It has been weeks since Charles Barkley said anything critical of the Miami Heat, but our long national nightmare is now over. The Round Mound of Rebound appeared on ESPN Radio's Waddle & Silvy Show on Wednesday and revived his favorite pastime: taking LeBron James down a peg.
Perhaps beating a dead horse is part of an exercise plan to complement his Weight Watchers endorsement program. Barkley is basically rehashing the same points he has made about James for the past year: James does not have the killer instinct necessary for true basketball greatness.
Asked about James' apparent disappearance while the Heat blew a 17-point lead in a loss to the Golden State Warriors on Tuesday night, Barkley said the problem was that James deferred to Dwyane Wade, who returned to the Heat line-up following a three-game absence.
"[James] went from scoring 30 points a game last week when Dwyane was out to when Dwyane came back, he stepped back a little bit," Barkley said.
"I tell people, LeBron James is a great, great player. But I think he's just one of those nice guys, 'Well Dwyane's back, I'm going to defer to him.'"
"My personal opinion is he just doesn't have an aggressive personality," he added.
"You saw when Dwyane was out, LeBron had like monster games. He almost averaged a triple-double." James sat out one of those three games with an injury of his own, but in the other two he averaged 32.5 points, 12 assists and 7.5 rebounds.
Not that a sample size of two games says anything about the difference when Wade is off the court. As often happens when the subject of James comes up, Barkley is cherry-picking statistics that confirm his own bias, rather than taking an objective look at the entire situation.
In the seven games in which both Wade and James have taken the floor this season, James averaged 28.9 points, 6.6 assists, and 8.1 rebounds. If that is disappointing to Barkley, then it is unlikely James could do anything at all to satisfy him.
Besides, James' supposed disappearance in the fourth quarter of the Warriors loss (he did not attempt a single field goal in the fourth quarter, and only drew one foul) ignores a hugely important fact. On multiple occasions in the quarter, James had the ball on offense, drew a double- or triple-team, and made passes to wide-open teammates with a chance to score.

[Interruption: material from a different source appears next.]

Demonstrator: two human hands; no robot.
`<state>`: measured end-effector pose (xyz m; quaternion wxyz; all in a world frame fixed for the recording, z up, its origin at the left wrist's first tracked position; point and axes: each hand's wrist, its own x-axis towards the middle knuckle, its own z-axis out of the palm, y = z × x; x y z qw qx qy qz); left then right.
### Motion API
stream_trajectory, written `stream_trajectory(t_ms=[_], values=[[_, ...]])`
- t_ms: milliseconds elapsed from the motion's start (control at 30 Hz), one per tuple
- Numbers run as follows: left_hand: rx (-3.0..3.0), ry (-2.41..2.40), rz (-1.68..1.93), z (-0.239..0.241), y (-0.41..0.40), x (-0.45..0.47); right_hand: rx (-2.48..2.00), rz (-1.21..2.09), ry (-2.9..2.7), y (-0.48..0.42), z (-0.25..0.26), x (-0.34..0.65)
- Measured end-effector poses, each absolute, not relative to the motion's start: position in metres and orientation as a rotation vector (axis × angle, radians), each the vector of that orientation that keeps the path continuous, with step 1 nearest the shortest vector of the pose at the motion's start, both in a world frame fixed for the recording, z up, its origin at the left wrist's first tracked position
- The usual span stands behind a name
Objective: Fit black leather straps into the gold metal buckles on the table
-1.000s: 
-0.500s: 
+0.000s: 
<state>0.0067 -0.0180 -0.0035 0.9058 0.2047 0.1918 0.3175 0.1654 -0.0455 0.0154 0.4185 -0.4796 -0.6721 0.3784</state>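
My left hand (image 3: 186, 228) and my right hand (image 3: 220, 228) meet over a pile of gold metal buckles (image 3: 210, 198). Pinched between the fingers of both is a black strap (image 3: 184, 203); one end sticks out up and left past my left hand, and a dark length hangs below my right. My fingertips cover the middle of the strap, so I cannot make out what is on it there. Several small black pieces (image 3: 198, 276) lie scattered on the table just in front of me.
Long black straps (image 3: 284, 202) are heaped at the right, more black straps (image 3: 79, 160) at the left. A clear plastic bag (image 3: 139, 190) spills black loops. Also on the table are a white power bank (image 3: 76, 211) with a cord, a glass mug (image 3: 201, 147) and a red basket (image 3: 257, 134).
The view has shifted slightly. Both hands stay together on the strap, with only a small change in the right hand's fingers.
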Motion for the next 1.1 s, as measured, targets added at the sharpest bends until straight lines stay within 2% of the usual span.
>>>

On each play, the teammate failed to knock down the open shot.
If Udonis Haslem or Mario Chalmers had made just one of those open looks they had received as a result of James' attention, the Heat would have won and Barkley would not even be talking about James right now.
But those shots did not fall, and the blame somehow falls on James, yet again. Just because Barkley is talking about James again does not mean he needs to be taken seriously.